**PROMPT**
The data below holds a line containing "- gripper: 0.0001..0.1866" and a line containing "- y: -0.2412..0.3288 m"; please quote exactly those two lines and every line between them, and nothing else.

[SUPPLIED MATERIAL]

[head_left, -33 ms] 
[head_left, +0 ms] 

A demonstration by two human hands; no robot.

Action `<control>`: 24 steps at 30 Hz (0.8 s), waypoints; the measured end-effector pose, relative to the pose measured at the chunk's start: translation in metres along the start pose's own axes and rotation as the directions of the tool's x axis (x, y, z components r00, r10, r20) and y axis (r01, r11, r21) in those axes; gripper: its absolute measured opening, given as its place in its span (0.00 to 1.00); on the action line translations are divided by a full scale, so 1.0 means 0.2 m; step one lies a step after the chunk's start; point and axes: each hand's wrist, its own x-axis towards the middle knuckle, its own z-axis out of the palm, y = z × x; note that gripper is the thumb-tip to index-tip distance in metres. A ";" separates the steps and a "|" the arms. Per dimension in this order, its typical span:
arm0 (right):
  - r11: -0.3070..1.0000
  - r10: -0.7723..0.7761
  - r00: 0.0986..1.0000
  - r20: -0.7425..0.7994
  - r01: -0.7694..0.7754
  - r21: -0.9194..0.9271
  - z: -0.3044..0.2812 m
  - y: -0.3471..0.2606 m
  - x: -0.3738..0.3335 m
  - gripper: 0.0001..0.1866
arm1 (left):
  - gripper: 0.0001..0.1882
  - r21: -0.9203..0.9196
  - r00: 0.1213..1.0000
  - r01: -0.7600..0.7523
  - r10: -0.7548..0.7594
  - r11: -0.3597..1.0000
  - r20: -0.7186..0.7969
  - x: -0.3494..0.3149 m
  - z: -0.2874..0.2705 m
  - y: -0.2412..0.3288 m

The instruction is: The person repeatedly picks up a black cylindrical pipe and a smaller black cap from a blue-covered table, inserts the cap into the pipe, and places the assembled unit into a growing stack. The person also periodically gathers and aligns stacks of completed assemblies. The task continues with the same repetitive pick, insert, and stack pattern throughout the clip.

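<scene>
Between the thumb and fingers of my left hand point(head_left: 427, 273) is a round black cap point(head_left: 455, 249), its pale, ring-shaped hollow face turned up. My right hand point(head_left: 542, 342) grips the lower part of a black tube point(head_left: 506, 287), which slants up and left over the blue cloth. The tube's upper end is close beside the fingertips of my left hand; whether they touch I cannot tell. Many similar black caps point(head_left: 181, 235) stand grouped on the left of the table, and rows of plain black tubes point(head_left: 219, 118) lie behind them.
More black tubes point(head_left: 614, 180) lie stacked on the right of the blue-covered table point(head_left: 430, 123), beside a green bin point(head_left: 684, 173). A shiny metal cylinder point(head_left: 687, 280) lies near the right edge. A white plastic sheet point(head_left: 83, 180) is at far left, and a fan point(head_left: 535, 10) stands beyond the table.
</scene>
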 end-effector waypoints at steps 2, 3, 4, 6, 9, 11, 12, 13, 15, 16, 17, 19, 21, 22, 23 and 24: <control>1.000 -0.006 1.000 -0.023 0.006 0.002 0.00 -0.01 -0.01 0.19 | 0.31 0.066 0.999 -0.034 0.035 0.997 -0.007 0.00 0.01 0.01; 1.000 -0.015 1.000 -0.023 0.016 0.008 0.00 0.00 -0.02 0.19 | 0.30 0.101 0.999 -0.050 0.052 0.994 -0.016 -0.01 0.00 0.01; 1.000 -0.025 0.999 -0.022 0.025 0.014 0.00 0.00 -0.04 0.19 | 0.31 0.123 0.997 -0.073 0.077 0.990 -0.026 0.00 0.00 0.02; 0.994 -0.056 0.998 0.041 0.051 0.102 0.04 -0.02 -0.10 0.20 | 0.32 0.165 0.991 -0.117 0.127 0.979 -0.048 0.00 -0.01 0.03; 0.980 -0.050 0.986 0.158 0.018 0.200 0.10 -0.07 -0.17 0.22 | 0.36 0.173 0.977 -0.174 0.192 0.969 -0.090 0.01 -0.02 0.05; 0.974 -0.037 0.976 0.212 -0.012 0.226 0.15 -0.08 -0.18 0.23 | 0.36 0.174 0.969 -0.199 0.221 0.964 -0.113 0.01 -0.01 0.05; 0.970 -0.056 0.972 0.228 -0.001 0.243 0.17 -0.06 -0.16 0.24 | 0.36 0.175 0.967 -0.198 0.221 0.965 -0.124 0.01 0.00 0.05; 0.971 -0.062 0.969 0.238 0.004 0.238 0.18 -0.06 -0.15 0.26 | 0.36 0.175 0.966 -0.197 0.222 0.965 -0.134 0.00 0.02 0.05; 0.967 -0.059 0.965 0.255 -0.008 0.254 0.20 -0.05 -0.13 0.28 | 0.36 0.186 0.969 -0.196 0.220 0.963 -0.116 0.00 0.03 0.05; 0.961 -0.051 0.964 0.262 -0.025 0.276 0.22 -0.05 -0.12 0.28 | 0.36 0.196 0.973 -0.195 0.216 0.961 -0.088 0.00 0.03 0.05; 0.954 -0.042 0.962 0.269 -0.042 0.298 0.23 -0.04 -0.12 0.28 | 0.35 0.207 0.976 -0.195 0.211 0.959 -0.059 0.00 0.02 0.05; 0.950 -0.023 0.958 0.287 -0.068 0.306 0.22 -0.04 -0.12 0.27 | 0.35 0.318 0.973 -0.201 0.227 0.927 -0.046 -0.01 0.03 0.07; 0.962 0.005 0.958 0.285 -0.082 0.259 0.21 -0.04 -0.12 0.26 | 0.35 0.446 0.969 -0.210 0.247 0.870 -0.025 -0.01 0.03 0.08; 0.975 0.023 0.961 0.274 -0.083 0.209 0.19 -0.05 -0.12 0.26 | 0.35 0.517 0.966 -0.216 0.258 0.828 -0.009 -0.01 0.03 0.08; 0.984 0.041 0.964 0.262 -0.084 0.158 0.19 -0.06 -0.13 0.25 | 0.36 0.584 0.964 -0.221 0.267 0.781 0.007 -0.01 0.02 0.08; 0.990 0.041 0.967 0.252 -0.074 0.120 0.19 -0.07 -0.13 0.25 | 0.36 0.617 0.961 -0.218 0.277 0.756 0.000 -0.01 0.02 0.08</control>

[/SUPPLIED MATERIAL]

**WRITTEN ANSWER**
  - gripper: 0.0001..0.1866
arm1 (left):
  - gripper: 0.0001..0.1882
  - r21: -0.9203..0.9196
  - r00: 0.1213..1.0000
  - r01: -0.7600..0.7523
  - r10: -0.7548..0.7594
  - r11: -0.3597..1.0000
  - r20: -0.7186..0.7969
  - x: -0.3494..0.3149 m
  - z: -0.2874..0.2705 m
  - y: -0.2412..0.3288 m

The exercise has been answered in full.